No. Buying fake reviews has major problems.
- It is explicitly illegal under the FTC’s Consumer Review rule, which took effect October 21, 2024, with civil penalties of up to $53,088 per violation.
- It’s illegal to post fraudulent reviews, and it’s now equally illegal to pay for them.
- The reviews that end up on your page can be removed without notice or compensation.
- Users can generally spot a fake review from a mile away.
- Enforcement is active - the FTC issued warning letters to 10 companies as recently as December 2025.
So it’s illegal, immoral, and ineffective to buy fake reviews, either positive for yourself or negative for your competitors. It’s a temporary investment, as those fake reviews can often be spotted and removed, and the potential for legal action - including significant federal civil penalties - is no longer slim.

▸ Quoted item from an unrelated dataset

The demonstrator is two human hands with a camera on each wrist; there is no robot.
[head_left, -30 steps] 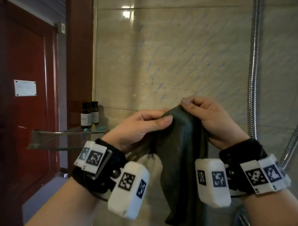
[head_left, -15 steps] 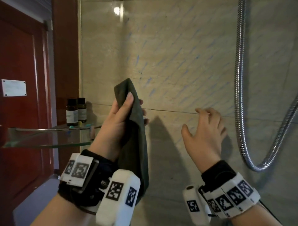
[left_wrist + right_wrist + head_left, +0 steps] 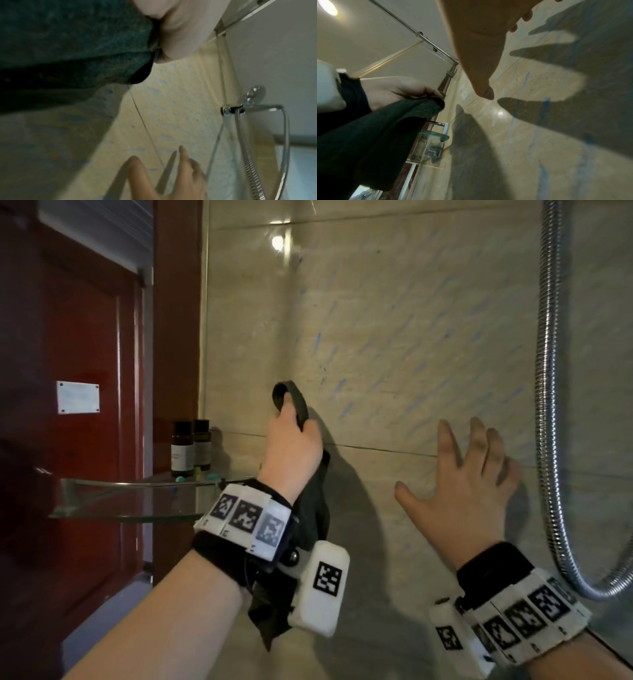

You don’t want to be involved in such legal action, trust me. If you’re looking for legitimate ways to grow your site’s credibility, consider adding trust signals to your site or reducing friction on your landing pages instead.
Encouraging Good Reviews

We’ve already talked about how NOT to get more positive reviews, and that’s through incentives. Offering financial incentives, gifts, discounts, or any other compensation in exchange for a review - or the removal of a review - is against the FTC rules and is thus illegal. Even if everyone does it, it’s not legal.
So how can you encourage more positive reviews?
- Send a follow-up email or include a card with a shipped product that asks the user to leave an honest review of their experiences with your company and your product. It should be noted that Yelp doesn’t even want you to ask for reviews, but it’s harder for them to enforce if they’re actual, real reviews.
- Respond to customer reviews. When a positive review comes in, write a genuine thanks - preferably with something customized to their review so it doesn’t look like a robot or intern is copy-pasting the response. When a negative review comes in, see if you can match up the user with the customer and provide support, or just leave contact information and treat review support as a priority.
- Make it easier to submit reviews. If your product is digital, send links to sites that users can leave reviews on. If your product is physical, include web addresses they can use or shortlinks they can type in.
- Host reviews on your own site. You don’t have to worry about ToS violations if the site is your own, and you can encourage reviews there in ways you can’t on a third party site. However, if you have an open review page, make sure to allow negative reviews; don’t filter them. It becomes very obvious when a negative review is filtered, and sometimes those people will call you out on other sites as well.
- Provide a great product or service, with great customer care before, during, and after the purchase. You can use a live chat system for support at all times, make sure to follow up with emails, and take your quality seriously. The better the customer experience, the more likely they are to review.
Remember; no incentives, no financial compensation, and no bullying. You don’t want to do anything illegal - you just want better reviews.